### Work item
The whole listing that follows, pictures excepted, should be printed again exactly as given.

### Provided data
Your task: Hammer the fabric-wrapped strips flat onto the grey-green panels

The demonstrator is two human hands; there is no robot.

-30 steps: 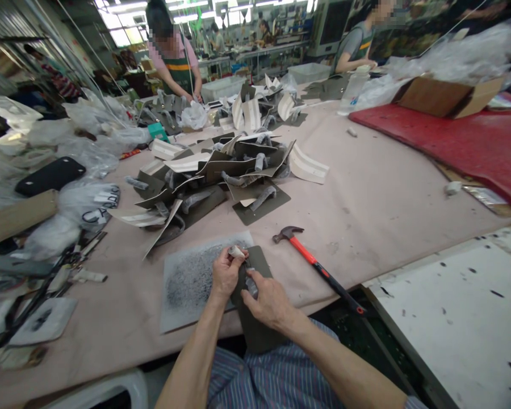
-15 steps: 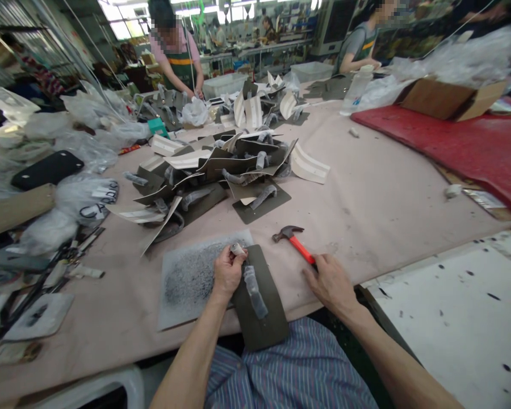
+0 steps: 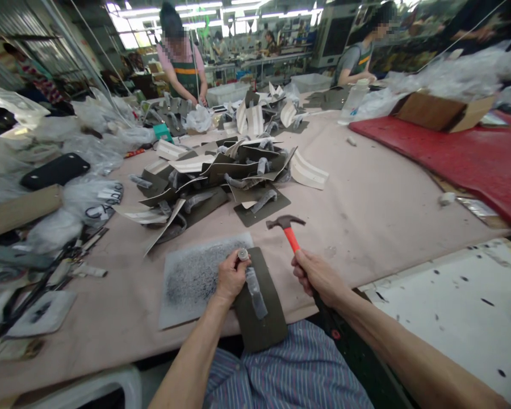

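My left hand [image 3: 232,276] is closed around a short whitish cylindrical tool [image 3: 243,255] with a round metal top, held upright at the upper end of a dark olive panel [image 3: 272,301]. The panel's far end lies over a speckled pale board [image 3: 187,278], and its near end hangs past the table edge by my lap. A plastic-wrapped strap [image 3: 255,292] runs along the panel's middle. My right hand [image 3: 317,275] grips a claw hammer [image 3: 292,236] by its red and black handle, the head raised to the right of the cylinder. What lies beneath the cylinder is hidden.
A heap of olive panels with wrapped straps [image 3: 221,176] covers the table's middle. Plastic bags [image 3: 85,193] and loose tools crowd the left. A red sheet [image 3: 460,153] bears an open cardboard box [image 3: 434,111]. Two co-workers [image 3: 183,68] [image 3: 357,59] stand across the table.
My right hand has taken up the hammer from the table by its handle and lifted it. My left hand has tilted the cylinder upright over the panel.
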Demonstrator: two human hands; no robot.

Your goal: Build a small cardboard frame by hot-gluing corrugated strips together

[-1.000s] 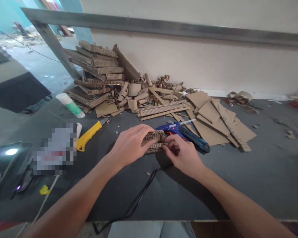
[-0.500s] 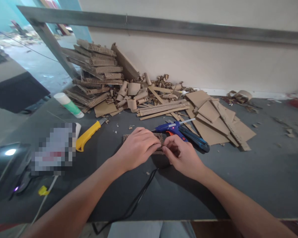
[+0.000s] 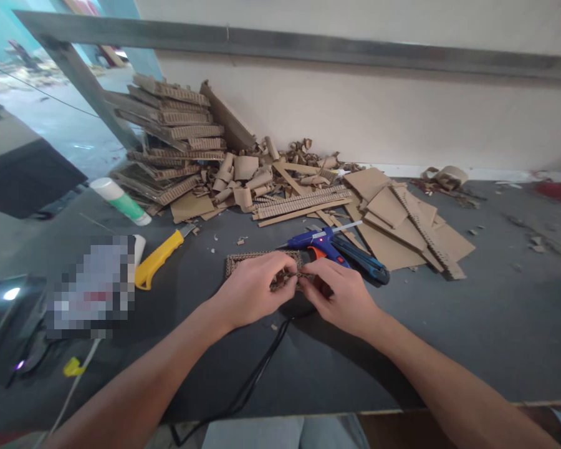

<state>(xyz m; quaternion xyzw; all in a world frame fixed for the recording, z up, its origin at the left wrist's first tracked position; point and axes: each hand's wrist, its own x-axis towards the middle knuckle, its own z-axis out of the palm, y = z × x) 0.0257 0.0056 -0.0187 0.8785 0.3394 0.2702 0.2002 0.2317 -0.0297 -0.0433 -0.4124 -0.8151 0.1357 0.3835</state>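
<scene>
A small rectangular corrugated cardboard piece [image 3: 236,260], its fluted edges forming a frame-like border, lies on the dark table in front of me. My left hand [image 3: 257,287] rests over it, thumb and forefinger pinched at its right end. Meeting them there, my right hand [image 3: 341,292] has its fingertips closed on the same end. The fingers cover most of that end, so the exact bit of cardboard between them is hard to see. Just behind my hands lies a blue glue gun [image 3: 311,240] with a red light, beside a dark blue utility knife [image 3: 364,260].
Stacked corrugated slabs [image 3: 182,131] stand at the back left, with cardboard scraps and strips [image 3: 303,202] alongside. Flat sheets [image 3: 402,218] lie back right. A yellow-handled knife [image 3: 159,259], a glue stick [image 3: 121,201] and a pixelated object [image 3: 93,284] are left; a black cable [image 3: 257,374] runs forward.
My left hand's fingers have curled and lifted into a rounder pinch, uncovering more of the cardboard piece. My right hand stays at its end. The whole view has shifted slightly.
</scene>
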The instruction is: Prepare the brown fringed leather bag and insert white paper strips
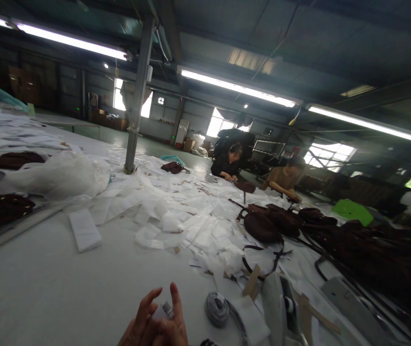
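Note:
My left hand and my right hand meet at the bottom edge of the view, low over a long pale table. Their fingertips pinch a small pale grey piece between them. Only the fingers and part of each palm show. A grey roll of cord lies on the table just right of my right hand. Beyond it lies a grey metal tool.
Several white paper pieces are strewn across the table's middle. Dark brown bags and straps lie at right. Two other people work at the far end. A steel pillar rises from the table; a plastic bag lies left.

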`<action>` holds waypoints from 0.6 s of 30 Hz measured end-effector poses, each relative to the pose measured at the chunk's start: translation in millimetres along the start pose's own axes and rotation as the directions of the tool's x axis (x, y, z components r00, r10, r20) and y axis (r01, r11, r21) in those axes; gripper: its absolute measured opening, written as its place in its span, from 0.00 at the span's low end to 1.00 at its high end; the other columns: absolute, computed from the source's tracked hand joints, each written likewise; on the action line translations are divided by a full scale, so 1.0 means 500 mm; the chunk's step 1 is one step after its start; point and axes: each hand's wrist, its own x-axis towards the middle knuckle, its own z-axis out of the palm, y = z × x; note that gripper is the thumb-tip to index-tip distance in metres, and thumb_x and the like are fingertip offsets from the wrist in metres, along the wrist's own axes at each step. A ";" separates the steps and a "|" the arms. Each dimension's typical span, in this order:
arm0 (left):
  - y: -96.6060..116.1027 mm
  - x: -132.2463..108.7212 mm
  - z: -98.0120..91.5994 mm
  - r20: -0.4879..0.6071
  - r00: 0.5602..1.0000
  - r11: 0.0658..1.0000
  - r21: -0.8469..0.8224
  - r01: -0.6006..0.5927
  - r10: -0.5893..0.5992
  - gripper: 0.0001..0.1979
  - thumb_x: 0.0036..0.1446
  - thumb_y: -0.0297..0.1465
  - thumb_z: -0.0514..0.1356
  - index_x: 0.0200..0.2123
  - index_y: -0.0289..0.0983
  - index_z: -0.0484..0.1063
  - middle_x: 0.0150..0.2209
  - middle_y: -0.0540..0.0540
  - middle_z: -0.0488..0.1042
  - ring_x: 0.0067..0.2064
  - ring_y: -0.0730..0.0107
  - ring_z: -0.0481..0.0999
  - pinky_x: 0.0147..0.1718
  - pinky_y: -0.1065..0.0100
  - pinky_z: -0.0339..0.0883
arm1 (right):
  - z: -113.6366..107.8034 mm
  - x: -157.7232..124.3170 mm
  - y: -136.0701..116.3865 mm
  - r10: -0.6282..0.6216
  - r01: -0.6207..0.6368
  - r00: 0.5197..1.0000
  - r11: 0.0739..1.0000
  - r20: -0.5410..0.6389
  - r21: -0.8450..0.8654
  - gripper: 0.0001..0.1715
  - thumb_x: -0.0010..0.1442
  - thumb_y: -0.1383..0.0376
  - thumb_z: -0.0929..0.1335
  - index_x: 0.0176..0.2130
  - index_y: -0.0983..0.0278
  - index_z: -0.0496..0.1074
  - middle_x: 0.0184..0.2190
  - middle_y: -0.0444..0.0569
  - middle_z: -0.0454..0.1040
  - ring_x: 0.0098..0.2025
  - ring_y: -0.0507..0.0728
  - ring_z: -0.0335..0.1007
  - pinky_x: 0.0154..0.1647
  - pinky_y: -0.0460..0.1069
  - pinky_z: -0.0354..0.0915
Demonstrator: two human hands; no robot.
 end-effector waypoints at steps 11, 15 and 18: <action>0.032 0.018 0.022 0.160 0.982 0.987 -0.111 0.120 -0.101 0.57 0.50 0.45 0.66 0.65 0.42 0.24 0.18 0.57 0.71 0.17 0.69 0.70 0.17 0.73 0.63 | 0.013 -0.017 -0.005 0.078 -0.062 0.993 0.985 -0.093 0.159 0.55 0.41 0.54 0.74 0.61 0.60 0.49 0.12 0.29 0.63 0.08 0.43 0.43 0.09 0.38 0.46; 0.018 0.038 -0.005 0.107 0.980 0.976 -0.121 0.182 -0.169 0.49 0.51 0.47 0.63 0.65 0.40 0.36 0.16 0.59 0.67 0.10 0.79 0.58 0.10 0.79 0.51 | -0.009 -0.042 -0.065 0.024 -0.049 0.997 0.935 -0.074 -0.351 0.59 0.48 0.51 0.72 0.65 0.61 0.38 0.38 0.52 0.77 0.10 0.49 0.64 0.09 0.43 0.56; 0.008 0.055 -0.030 -0.002 0.967 0.961 -0.108 0.255 -0.256 0.40 0.53 0.48 0.62 0.62 0.38 0.48 0.21 0.55 0.71 0.10 0.82 0.58 0.09 0.80 0.47 | -0.070 -0.066 -0.133 -0.263 0.078 0.952 0.706 -0.159 -0.704 0.40 0.54 0.51 0.68 0.59 0.66 0.58 0.45 0.59 0.75 0.14 0.50 0.68 0.14 0.46 0.62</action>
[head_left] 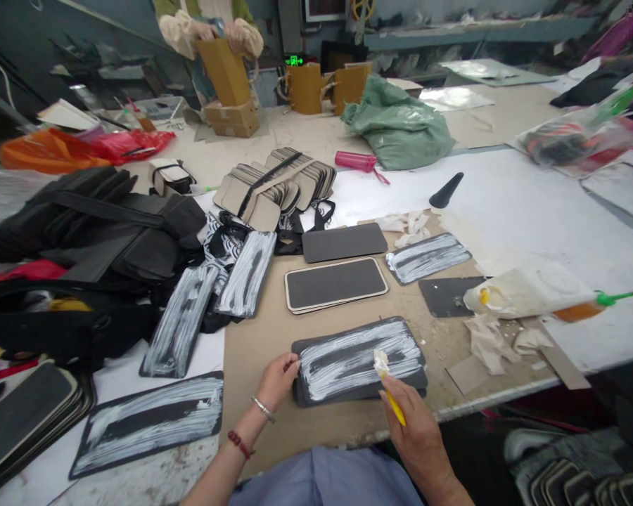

### Output for this exercise
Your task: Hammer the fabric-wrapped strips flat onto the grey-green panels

The demonstrator is two human hands; there is no robot.

-30 steps: 
-15 steps: 
+0 steps: 

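My left hand [image 3: 232,276] is closed around a short whitish cylindrical tool [image 3: 243,255] with a round metal top, held upright at the upper end of a dark olive panel [image 3: 272,301]. The panel's far end lies over a speckled pale board [image 3: 187,278], and its near end hangs past the table edge by my lap. A plastic-wrapped strap [image 3: 255,292] runs along the panel's middle. My right hand [image 3: 317,275] grips a claw hammer [image 3: 292,236] by its red and black handle, the head raised to the right of the cylinder. What lies beneath the cylinder is hidden.
A heap of olive panels with wrapped straps [image 3: 221,176] covers the table's middle. Plastic bags [image 3: 85,193] and loose tools crowd the left. A red sheet [image 3: 460,153] bears an open cardboard box [image 3: 434,111]. Two co-workers [image 3: 183,68] [image 3: 357,59] stand across the table.
My right hand has taken up the hammer from the table by its handle and lifted it. My left hand has tilted the cylinder upright over the panel.
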Demonstrator: two human hands; no robot.

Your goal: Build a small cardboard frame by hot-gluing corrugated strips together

[-1.000s] 
[-0.500s] 
[+0.000s] 

<state>(xyz m; quaternion xyzw; all in a world frame fixed for the recording, z up, its origin at the left wrist's first tracked position; point and axes: each hand's wrist, its own x-axis towards the middle knuckle, its own z-axis out of the palm, y = z × x) 0.0257 0.0056 -0.0187 0.8785 0.3394 0.2702 0.2002 0.2317 -0.0297 -0.0433 -0.4124 -0.8151 0.1357 0.3835</state>
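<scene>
A small rectangular corrugated cardboard piece [image 3: 236,260], its fluted edges forming a frame-like border, lies on the dark table in front of me. My left hand [image 3: 257,287] rests over it, thumb and forefinger pinched at its right end. Meeting them there, my right hand [image 3: 341,292] has its fingertips closed on the same end. The fingers cover most of that end, so the exact bit of cardboard between them is hard to see. Just behind my hands lies a blue glue gun [image 3: 311,240] with a red light, beside a dark blue utility knife [image 3: 364,260].
Stacked corrugated slabs [image 3: 182,131] stand at the back left, with cardboard scraps and strips [image 3: 303,202] alongside. Flat sheets [image 3: 402,218] lie back right. A yellow-handled knife [image 3: 159,259], a glue stick [image 3: 121,201] and a pixelated object [image 3: 93,284] are left; a black cable [image 3: 257,374] runs forward.
My left hand's fingers have curled and lifted into a rounder pinch, uncovering more of the cardboard piece. My right hand stays at its end. The whole view has shifted slightly.
</scene>
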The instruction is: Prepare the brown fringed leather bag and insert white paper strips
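Note:
My left hand and my right hand meet at the bottom edge of the view, low over a long pale table. Their fingertips pinch a small pale grey piece between them. Only the fingers and part of each palm show. A grey roll of cord lies on the table just right of my right hand. Beyond it lies a grey metal tool.
Several white paper pieces are strewn across the table's middle. Dark brown bags and straps lie at right. Two other people work at the far end. A steel pillar rises from the table; a plastic bag lies left.
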
`<action>` holds waypoints from 0.6 s of 30 Hz measured end-effector poses, each relative to the pose measured at the chunk's start: translation in millimetres along the start pose's own axes and rotation as the directions of the tool's x axis (x, y, z components r00, r10, r20) and y axis (r01, r11, r21) in those axes; gripper: its absolute measured opening, written as its place in its span, from 0.00 at the span's low end to 1.00 at its high end; the other columns: absolute, computed from the source's tracked hand joints, each written likewise; on the action line translations are divided by a full scale, so 1.0 means 500 mm; the chunk's step 1 is one step after its start; point and axes: each hand's wrist, its own x-axis towards the middle knuckle, its own z-axis out of the palm, y = z × x; note that gripper is the thumb-tip to index-tip distance in metres, and thumb_x and the like are fingertip offsets from the wrist in metres, along the wrist's own axes at each step. A ";" separates the steps and a "|" the arms. Each dimension's typical span, in this order:
arm0 (left):
  - y: -96.6060..116.1027 mm
  - x: -132.2463..108.7212 mm
  - z: -98.0120..91.5994 mm
  - r20: -0.4879..0.6071
  - r00: 0.5602..1.0000
  - r11: 0.0658..1.0000
  - r21: -0.8469..0.8224
  - r01: -0.6006..0.5927
  - r10: -0.5893..0.5992
  - gripper: 0.0001..0.1979
  - thumb_x: 0.0036..0.1446
  - thumb_y: -0.0297..0.1465
  - thumb_z: -0.0514..0.1356
  - index_x: 0.0200..0.2123
  - index_y: -0.0289..0.0983
  - index_z: -0.0484..0.1063
  - middle_x: 0.0150..0.2209
  - middle_y: -0.0540..0.0540
  - middle_z: -0.0488..0.1042
  - ring_x: 0.0067..0.2064
  - ring_y: -0.0730..0.0107
  - ring_z: -0.0481..0.0999
  - pinky_x: 0.0147..0.1718
  - pinky_y: -0.1065..0.0100
  - pinky_z: -0.0339..0.0883
arm1 (right):
  - z: -113.6366..107.8034 mm
  - x: -157.7232..124.3170 mm
  - y: -136.0701..116.3865 mm
  - r10: -0.6282..0.6216
  - r01: -0.6207..0.6368
  - r00: 0.5197..1.0000
  - r11: 0.0739..1.0000
  - r20: -0.5410..0.6389
  - r21: -0.8450..0.8654
  - gripper: 0.0001..0.1715
  - thumb_x: -0.0010..0.1442
  - thumb_y: -0.1383..0.0376
  - thumb_z: -0.0929..0.1335
  - index_x: 0.0176..0.2130
  - index_y: -0.0983..0.0278
  - index_z: -0.0496..0.1074
  - middle_x: 0.0184..0.2190
  - middle_y: -0.0444..0.0569
  - middle_z: -0.0454..0.1040
  - ring_x: 0.0098..0.2025
  - ring_y: -0.0507..0.0728
  - ring_z: -0.0335..0.1007
  - pinky_x: 0.0154..0.1647
  - pinky_y: -0.0460..0.1069
  - pinky_z: -0.0354..0.0915
Demonstrator: two human hands; no robot.
 end-effector waypoints at steps 11, 15 and 18: <action>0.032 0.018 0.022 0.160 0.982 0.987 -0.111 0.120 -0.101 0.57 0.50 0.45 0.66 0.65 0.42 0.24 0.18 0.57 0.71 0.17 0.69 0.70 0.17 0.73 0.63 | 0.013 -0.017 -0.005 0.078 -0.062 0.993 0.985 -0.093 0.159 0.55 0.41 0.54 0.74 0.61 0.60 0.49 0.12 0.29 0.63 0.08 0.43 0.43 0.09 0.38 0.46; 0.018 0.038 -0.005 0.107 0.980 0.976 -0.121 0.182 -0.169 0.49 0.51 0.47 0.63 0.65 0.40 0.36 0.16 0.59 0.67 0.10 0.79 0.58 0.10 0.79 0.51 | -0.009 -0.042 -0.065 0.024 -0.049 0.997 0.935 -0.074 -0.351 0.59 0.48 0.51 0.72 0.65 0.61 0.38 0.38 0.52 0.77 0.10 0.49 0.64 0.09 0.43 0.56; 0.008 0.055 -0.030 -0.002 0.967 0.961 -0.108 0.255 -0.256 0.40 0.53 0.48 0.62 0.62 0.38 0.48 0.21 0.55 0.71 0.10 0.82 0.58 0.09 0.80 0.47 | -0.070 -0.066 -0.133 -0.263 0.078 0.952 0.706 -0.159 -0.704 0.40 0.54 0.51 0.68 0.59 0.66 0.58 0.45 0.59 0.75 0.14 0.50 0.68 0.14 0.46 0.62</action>
[head_left] 

This exercise has no more to it.